Они встречались почти каждый день. Ходили в кино, гуляли в парке Покровское-Стрешнево или уезжали в центр и бродили по старой Москве. В четыре Вилечка бросалась в метро и ехала в институт, а Носов или ехал вместе с ней и ждал ее во дворе, пока стояло тепло, или возвращался домой, если были дела.

Летом, как только кончился обязательный двухлетний срок работы по распределению, Виктор подал документы в ординатуру.

Заведующий подстанцией огорчился и порадовался. Он подписал заявление Виктора о служебном переводе в больницу и спросил:

– Подрабатывать будешь?

– Обязательно, – ответил тот. – Куда ж я от вас и Вилечки?

Герман улыбнулся, подумал: «И чего они тянут?»

Стахис не мешал им, и Носов уже довольно часто бывал у них в гостях… Пили чай с круглым дырявым пирогом с медом, который готовила мама Германа, Ольга Яковлевна… Носов слушал ее необычный говорок, смотрел, как она всплескивала пухлыми ручками, когда рассказывала про своего безвременно ушедшего Изю, про их горькие приключения, про маленькие, но неизменные радости… Раньше для Носова тема репрессий в России была тайной за семью печатями. Он слышал об этих событиях не больше других, поэтому для себя решил не судить о том, чего не знает. Мама Анастасия Георгиевна никогда не рассказывала о первом муже. На вопрос Вити «Кто это?» при разглядывании ее старого фотоальбома с пожелтевшими фотографиями она отвечала: «Мой первый муж, он умер». На вопрос же «От чего?» отвечала коротко – сердце.

Утренние вызовы – это остатки ночных. Носов разбирался в тяготивших людей проблемах, лечил, развозил по больницам, не забывая при этом пообниматься и поцеловаться с Вилечкой, которая в машине послушно сидела в салоне в большом удобном кресле, завернувшись в черную суконную шинельку. Носов не пускал ее на переднее место. Она просовывалась в открытое окошко в переборке и тихо мурлыкала ему на ухо, как сытая кошка, просто от чувства полноты жизни. Виктор уже давно познакомил Вилену с мамой, раньше, чем сам вошел в семью Стахис.
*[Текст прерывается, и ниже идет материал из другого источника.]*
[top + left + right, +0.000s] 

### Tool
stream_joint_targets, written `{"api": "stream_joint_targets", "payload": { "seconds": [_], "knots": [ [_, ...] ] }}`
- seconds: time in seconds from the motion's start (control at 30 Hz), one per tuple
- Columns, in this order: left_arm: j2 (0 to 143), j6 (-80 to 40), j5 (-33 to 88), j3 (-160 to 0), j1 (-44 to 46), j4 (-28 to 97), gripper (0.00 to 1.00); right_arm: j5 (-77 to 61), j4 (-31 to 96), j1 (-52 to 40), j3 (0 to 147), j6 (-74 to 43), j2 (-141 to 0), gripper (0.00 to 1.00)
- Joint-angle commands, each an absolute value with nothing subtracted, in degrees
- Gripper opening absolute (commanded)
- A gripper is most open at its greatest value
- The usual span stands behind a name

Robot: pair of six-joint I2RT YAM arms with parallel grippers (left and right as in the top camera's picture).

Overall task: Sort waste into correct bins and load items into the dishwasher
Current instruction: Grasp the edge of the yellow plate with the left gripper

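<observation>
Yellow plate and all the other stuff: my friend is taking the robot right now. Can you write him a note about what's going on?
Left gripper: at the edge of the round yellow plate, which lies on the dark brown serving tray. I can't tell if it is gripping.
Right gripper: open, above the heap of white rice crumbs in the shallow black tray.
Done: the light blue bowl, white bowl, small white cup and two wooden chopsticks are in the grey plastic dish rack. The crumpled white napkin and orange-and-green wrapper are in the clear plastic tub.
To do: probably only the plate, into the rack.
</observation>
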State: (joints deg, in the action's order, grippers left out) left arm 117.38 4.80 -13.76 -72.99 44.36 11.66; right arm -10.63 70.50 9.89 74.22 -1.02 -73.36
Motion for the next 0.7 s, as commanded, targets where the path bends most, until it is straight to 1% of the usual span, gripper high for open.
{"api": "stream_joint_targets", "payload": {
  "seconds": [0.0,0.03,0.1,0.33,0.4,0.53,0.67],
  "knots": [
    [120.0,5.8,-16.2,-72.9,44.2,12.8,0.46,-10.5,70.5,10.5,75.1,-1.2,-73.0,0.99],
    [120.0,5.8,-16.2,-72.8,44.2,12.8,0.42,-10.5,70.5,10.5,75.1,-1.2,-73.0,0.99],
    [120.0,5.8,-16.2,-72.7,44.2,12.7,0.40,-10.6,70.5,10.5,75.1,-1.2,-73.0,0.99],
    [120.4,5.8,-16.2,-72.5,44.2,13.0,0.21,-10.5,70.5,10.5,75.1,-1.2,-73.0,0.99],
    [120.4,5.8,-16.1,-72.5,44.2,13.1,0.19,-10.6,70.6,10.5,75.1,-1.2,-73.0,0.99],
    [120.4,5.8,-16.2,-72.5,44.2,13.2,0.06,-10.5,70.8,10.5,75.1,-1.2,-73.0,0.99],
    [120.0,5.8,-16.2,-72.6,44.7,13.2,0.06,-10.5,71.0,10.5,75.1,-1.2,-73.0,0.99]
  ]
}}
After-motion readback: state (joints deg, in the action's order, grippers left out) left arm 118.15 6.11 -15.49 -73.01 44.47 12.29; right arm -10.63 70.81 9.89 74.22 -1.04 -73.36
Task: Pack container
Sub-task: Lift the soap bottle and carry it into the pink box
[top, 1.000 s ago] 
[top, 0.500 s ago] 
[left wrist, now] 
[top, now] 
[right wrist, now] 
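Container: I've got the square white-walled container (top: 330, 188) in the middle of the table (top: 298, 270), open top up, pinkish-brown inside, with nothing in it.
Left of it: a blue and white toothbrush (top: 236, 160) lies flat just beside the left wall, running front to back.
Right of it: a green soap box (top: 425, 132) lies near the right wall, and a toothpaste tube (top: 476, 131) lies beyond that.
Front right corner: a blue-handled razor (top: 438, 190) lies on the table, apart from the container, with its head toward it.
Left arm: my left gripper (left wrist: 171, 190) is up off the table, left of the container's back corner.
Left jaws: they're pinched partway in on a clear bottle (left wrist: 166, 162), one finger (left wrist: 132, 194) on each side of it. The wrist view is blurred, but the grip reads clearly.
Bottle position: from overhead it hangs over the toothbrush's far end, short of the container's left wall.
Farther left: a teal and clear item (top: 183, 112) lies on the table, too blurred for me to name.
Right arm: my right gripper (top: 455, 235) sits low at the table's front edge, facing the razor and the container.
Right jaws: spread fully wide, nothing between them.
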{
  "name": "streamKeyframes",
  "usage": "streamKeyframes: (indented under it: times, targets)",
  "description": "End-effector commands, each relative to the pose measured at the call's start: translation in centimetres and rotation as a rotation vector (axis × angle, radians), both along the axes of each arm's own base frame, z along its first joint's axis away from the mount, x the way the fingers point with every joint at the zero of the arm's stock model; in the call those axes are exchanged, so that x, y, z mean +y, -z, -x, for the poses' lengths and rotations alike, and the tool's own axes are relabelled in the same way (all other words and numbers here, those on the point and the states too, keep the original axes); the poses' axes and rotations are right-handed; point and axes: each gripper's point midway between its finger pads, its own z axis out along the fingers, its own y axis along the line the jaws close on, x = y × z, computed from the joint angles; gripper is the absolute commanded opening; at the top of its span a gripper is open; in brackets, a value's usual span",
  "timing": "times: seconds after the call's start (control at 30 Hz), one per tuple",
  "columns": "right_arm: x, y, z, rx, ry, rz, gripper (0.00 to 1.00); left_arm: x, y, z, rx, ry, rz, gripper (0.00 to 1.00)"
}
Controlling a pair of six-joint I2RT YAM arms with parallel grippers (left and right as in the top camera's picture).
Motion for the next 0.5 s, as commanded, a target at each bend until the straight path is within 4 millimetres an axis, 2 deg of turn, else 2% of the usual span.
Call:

Анастасия Георгиевна очень приятно встретила Вилену, глядя на изящную девочку, она умилялась и за столом подкладывала ей кусочки пирога или торта. Анастасия Георгиевна была ненамного моложе бабушки Вилены, и, хотя они были немного знакомы, Вилена воспринимала ее не как маму Виктора, а как бабушку. Но особенно радушно Вилену встретила рыжая Динка, она изо всех сил мотала лохматым хвостом и влюбленными глазами смотрела на нее, пока Вилена сидела на кухне, а на ее коленях лежал длинный Динкин нос. Носов говорил строго:

– Что собака делает на кухне? – и Динка, понурив голову и развесив уши, убредала в прихожую, на середине пути останавливалась и оглядывалась: может, передумали и я могу вернуться, но Виктор строго смотрел на нее, и Динка уходила совсем на коврик в прихожей, там долго крутилась на одном месте и наконец с тяжелым вздохом падала всеми мослами на пол. Когда Носов и Вилена впервые остались вдвоем в квартире Носова, Динка с любопытством наблюдала за их поведением, но, как только их игры дошли до апогея, засмущалась и ушла. Больше она ни разу не зашла в комнату, где Виктор был с Виленой.

На подстанции их отношения не были секретом, но работать вместе они могли, только пока не были женаты. Таковы неписаные правила скорой помощи.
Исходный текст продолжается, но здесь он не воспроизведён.